Białoruś - Naviband - Historyja Majho Zyccia
Kiedy Białoruś w drugiej połowie stycznia decydowała o tym, kto będzie najlepszą opcją, by pojawić się na europejskiej (i nie tylko) scenie, grupa Naviband była jedynym uczestnikiem tamtejszych preselekcji, która przedstawiła utwór w swoim ojczystym języku. Zaśpiewali wtedy w obecności pozostałych 12 piosenek po angielsku. Czy to ten element przyczynił się do takiego wyboru? Bardzo możliwe - w końcu na tle pozostałych kandydatów na pewno się wyróżnili.
Na scenie pojawią się więc Ксенія Жук (Kseniya Zhuk) i Арцём Лук'яненка (Artyom Lukyanenka) z radosnym utworem. Razem działają zaledwie 4 lata, ale już w zeszłym roku zdążyli spróbować swoich sił w preselekcja białoruskich. Zaśpiewali wtedy "Гэта зямля (Eta zemlya)" i wskoczyli na 4 miejsce w stawce, a tym razem poszczęściło im się jeszcze bardziej. Eurowizyjny kawałek znalazł się na tegorocznej płycie zespołu (trzeciej w karierze) pt. "Иллюминация (Illyuminaciya)".
Ukraina - O.Torvald - Time
Panowie z grupy O.Torvald przeszli z kolei większe zmagania w preselekcjach na Ukrainie. Po wyborze utworów przez specjalną komisję musieli najpierw zmierzyć się z przeciwnikami w jednym z półfinałów, by ostatecznie zaśpiewać w finale.
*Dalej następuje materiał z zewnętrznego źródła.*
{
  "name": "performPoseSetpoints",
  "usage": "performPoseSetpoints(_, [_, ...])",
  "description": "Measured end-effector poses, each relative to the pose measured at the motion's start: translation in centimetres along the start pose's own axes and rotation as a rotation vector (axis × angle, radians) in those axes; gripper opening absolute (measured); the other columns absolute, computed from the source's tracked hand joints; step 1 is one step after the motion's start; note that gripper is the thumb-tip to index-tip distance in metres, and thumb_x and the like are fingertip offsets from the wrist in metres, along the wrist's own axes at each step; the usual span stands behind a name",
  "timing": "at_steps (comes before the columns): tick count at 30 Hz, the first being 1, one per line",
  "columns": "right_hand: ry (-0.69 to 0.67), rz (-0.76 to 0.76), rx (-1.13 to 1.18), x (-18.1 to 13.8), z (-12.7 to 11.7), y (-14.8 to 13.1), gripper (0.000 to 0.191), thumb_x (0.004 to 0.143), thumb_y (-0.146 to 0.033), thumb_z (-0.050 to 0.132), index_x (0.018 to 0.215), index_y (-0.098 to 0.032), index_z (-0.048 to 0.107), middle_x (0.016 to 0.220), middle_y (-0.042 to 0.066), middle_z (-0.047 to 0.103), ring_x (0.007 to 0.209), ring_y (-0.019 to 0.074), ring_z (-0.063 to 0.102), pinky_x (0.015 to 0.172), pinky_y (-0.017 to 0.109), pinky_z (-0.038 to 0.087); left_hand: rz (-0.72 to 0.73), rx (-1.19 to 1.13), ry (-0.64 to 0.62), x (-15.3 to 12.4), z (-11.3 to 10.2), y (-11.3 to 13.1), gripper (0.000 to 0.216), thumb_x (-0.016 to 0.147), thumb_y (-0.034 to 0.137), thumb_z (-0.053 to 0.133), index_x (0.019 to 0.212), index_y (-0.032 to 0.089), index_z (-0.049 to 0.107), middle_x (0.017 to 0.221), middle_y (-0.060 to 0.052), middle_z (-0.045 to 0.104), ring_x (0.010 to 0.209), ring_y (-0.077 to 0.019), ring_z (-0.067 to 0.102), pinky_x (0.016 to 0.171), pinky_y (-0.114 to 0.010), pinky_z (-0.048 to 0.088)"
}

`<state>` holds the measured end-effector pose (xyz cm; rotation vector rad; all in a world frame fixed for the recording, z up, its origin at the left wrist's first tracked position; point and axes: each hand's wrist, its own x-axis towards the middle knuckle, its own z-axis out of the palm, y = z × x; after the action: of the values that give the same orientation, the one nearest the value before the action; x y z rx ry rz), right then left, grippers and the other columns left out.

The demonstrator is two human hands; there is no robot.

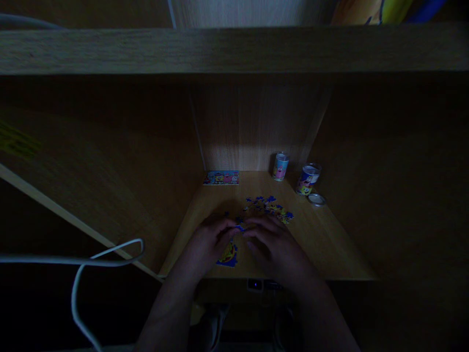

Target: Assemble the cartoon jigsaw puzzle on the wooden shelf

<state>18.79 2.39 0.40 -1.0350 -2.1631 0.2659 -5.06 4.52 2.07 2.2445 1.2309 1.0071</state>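
Observation:
Between the fingertips of both hands is a small blue jigsaw puzzle piece (240,227). My left hand (210,240) pinches it from the left, and my right hand (269,239) pinches it from the right. Below my left fingers lies a joined patch of puzzle (227,254), blue with a yellow and green picture, partly covered by that hand. Just beyond my right hand is a loose pile of puzzle pieces (269,208) in blue and yellow. A few more pieces lie near my fingertips, too dark to make out well.
A printed cartoon strip (221,177) lies at the back left of the wooden shelf (330,244). At the back right stand a pink-and-blue can (280,167) and another cartoon can (308,180), with a round lid (316,199) beside it. A white cable (110,262) hangs at left.

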Motion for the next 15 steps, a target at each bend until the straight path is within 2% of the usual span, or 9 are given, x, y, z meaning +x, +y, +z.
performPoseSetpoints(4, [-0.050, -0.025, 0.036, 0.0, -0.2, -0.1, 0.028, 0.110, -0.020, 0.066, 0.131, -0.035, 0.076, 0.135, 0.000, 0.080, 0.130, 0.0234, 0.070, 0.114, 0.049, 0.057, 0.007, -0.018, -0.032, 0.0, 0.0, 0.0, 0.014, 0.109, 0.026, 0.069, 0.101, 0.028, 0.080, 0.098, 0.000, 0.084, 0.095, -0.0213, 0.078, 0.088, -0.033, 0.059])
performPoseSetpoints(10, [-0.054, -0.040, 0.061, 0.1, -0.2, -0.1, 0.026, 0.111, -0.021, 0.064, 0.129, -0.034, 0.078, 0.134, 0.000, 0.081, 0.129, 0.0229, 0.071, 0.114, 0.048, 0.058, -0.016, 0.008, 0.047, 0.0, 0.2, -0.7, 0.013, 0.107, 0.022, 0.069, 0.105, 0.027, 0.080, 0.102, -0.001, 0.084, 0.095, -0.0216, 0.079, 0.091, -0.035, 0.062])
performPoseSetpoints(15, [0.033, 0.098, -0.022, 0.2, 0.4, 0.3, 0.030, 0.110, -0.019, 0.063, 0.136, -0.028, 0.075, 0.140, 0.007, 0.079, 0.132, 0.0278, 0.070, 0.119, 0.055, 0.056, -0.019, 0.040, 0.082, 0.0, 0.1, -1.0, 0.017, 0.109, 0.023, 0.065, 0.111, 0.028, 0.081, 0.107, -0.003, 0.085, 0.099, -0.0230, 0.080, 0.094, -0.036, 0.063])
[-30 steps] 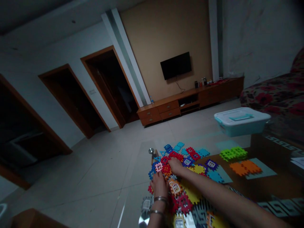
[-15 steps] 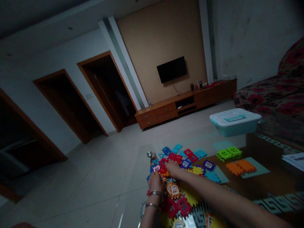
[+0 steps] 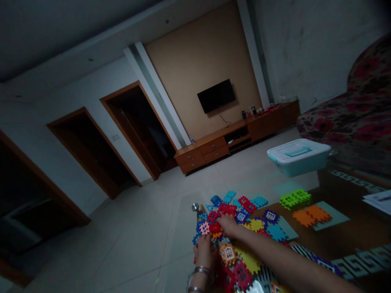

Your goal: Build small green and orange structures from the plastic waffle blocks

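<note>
My left hand [image 3: 204,249], with metal bangles at the wrist, is low over a pile of plastic interlocking blocks. Its fingers curl down beside a pink window block [image 3: 204,228]; what they grip is hidden. Reaching in from the right, my right hand [image 3: 227,226] has its bent fingers closed at the edge of a red interlocking block [image 3: 215,228]. More red blocks [image 3: 227,209] lie just beyond it. Close by are a purple window block [image 3: 241,216], an orange window block [image 3: 227,253] and a yellow block [image 3: 257,224].
The pile lies on a glass-topped table [image 3: 332,240]. Green blocks [image 3: 295,198] and orange blocks [image 3: 312,215] are grouped to the right. Behind them stands a lidded teal box [image 3: 299,156]. Paper [image 3: 378,202] lies at the right edge. A floral sofa [image 3: 330,118] and TV cabinet [image 3: 214,150] are farther off.
The camera view has tilted and shifted slightly, so the pile sits a little lower and more to the right. Both hands stay over the same part of the pile, with a red block more visible between them.
</note>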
Ten zespół rockowy ma znacznie dłuższą biografię - tworzy już od 2005 roku. Євген Галич (Evgen Halich) - lider i wokalista grupy pojawi się na scenie w Kijowie w towarzystwie pozostałych członków zespołu: Денис Мизюк (Denis Mizyuk), Микола Райда (Mykola Rayda), Сашко Солоха (Sashko Soloha) oraz Микита Васильєв (Mykita Vasilev).
Co ciekawe, O.Torvald ma powiązania z naszym krajem. W 2015 roku pojawili się jako uczestnicy 9. edycji programu "Must Be the Music. Tylko muzyka", jednak nie zajęli oni żadnego znaczącego miejsca (KLIK). Występ ten mógł jednak dobrze przyjąć się widzom, bowiem jeszcze tego samego roku panowie zaśpiewali w trakcie Przystanku Woodstock, a później wystąpili też w kilku polskich miastach. W tym roku grupa również postanowiła zawalczyć o uczestnictwo w kolejnym Przystanku Woodstock, ale tym razem skończyło się tylko na zgłoszeniu (jednym z ponad 850!).